To keep costs low, companies often incentivize healthy lifestyles. Now, new research suggests that how these incentives are framed – as benefits for healthy-weight people or penalties for overweight people – makes a big difference.
The research, published in Psychological Science, a journal of the Association for Psychological Science, shows that policies that carry higher premiums for overweight individuals are perceived as punishing and stigmatizing.
Researcher David Tannenbaum of the Anderson School of Management at the University of California, Los Angeles wanted to investigate how framing healthcare incentives might influence people’s attitudes toward the incentives.
“Two frames that are logically equivalent can communicate qualitatively different messages,” Tannenbaum explains.
In the first study, 126 participants read about a fictional company grappling with managing their employee health-care policy. They were told that the company was facing rising healthcare costs, due in part to an increasing percentage of overweight employees, and were shown one of four final policy decisions.
The “carrot” plan gave a $500 premium reduction to healthy-weight people, while the “stick” plan increased premiums for overweight people by $500. The two plans were functionally equivalent, structured such that healthy-weight employees always paid $2000 per year in healthcare costs, and overweight employees always paid $2500 per year in healthcare costs.
There were also two additional “stick” plans that resulted in a $2400 premium for overweight people.
Participants were more likely to see the “stick” plans as punishment for being overweight and were less likely to endorse them.
But they didn’t appear to differentiate between the three “stick” plans despite the $100 premium difference. Instead, they seemed to evaluate the plans on moral grounds, deciding that punishing someone for being overweight was wrong regardless of the potential savings to be had.
The data showed that framing incentives in terms of penalties may have particular psychological consequences for affected individuals: People with higher body mass index (BMI) scores reported that they would feel particularly stigmatized and dissatisfied with their employer under the three “stick” plans.
Another study placed participants in the decision maker’s seat to see if “stick” and “carrot” plans actually reflected different underlying attitudes. Participants who showed high levels of bias against overweight people were more likely to choose the “stick” plan, but provided different justification depending on whether their bias was explicit or implicit:
“Participants who explicitly disliked overweight people were forthcoming about their decision, admitting that they chose a ‘stick’ policy on the basis of personal attitudes,” noted Tannenbaum. “Participants who implicitly disliked overweight people, in contrast, justified their decisions based on the most economical course of action.”

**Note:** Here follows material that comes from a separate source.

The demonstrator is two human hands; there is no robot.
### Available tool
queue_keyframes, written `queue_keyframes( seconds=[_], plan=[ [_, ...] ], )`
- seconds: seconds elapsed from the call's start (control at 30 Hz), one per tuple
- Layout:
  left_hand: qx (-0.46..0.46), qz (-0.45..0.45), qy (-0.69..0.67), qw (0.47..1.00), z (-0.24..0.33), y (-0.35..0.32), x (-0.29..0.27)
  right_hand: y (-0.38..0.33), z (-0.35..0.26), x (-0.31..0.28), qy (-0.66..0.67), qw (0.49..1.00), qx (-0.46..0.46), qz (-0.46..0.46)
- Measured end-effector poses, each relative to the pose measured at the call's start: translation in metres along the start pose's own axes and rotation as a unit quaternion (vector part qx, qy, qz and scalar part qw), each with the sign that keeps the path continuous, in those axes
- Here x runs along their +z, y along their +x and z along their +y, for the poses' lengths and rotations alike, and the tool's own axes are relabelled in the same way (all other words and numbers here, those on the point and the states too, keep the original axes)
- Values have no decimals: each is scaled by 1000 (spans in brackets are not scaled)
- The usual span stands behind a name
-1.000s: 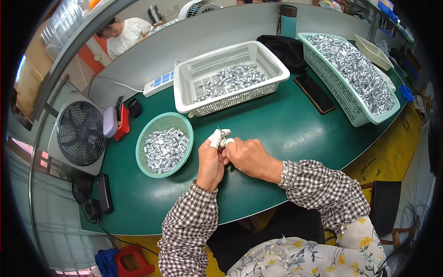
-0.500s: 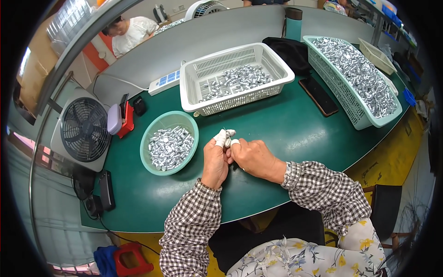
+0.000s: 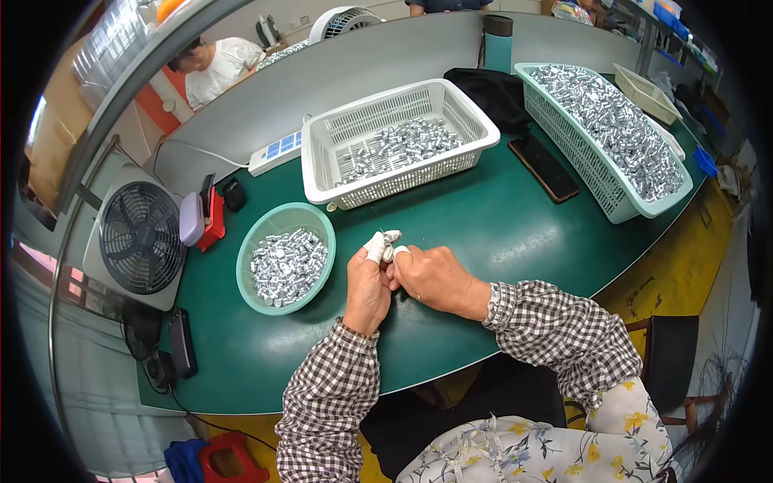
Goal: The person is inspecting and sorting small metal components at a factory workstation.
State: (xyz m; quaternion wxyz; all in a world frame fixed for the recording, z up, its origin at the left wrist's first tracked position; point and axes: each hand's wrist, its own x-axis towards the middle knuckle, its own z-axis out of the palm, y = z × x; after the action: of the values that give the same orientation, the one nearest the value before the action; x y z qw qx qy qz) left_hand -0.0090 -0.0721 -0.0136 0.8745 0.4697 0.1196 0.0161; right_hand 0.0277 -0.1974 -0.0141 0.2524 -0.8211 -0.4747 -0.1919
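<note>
Both hands meet over the middle of the green bench (image 3: 499, 225): the left hand (image 3: 366, 286) and the right hand (image 3: 431, 278) are pressed together, fingertips wrapped in white tape, pinching one small silvery part (image 3: 389, 251) between them. Which hand carries the grip I cannot tell; the part is nearly hidden by the fingers.

Just left of the hands sits a round teal bowl (image 3: 266, 229) with a heap of the same silvery pieces. Straight beyond the hands stands a white slotted basket (image 3: 475, 149), partly filled. Off to the right runs a long teal basket (image 3: 620, 209), piled high. Between the two baskets lies a dark flat phone (image 3: 543, 167), and behind it a black bundle of cloth (image 3: 491, 92) and a teal flask (image 3: 498, 44).

At the left edge there's a grey fan (image 3: 141, 237), a red and lilac gadget (image 3: 201, 219) beside it, and a white power strip (image 3: 275, 151) with blue switches near the grey partition (image 3: 322, 72). Another person (image 3: 213, 64) in white sits beyond that partition. Yellow floor (image 3: 676, 266) shows on the right.
</note>
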Motion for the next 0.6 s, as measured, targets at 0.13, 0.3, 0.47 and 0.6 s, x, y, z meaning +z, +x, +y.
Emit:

Ironically, if they were truly focused on economic concerns they should have opted for the “carrot” plan, since it would save the company $100 per employee. Instead, these participants tended to choose the strategy that effectively punished overweight people, even in instances when the “stick” policy implied a financial cost to the company.
Tannenbaum concludes that these framing effects may have important consequences across many different real-world domains:
“In a broad sense, our research affects policymakers at large,” says Tannenbaum. “Logically equivalent policies in various domains – such as setting a default option for organ donation or retirement savings – can communicate very different messages, and understanding the nature of these messages could help policymakers craft more effective policy.”
Co-authors on this research include Chad Valasek of the University of California, San Diego; Eric Knowles of New York University; and Peter Ditto of the University of California, Irvine.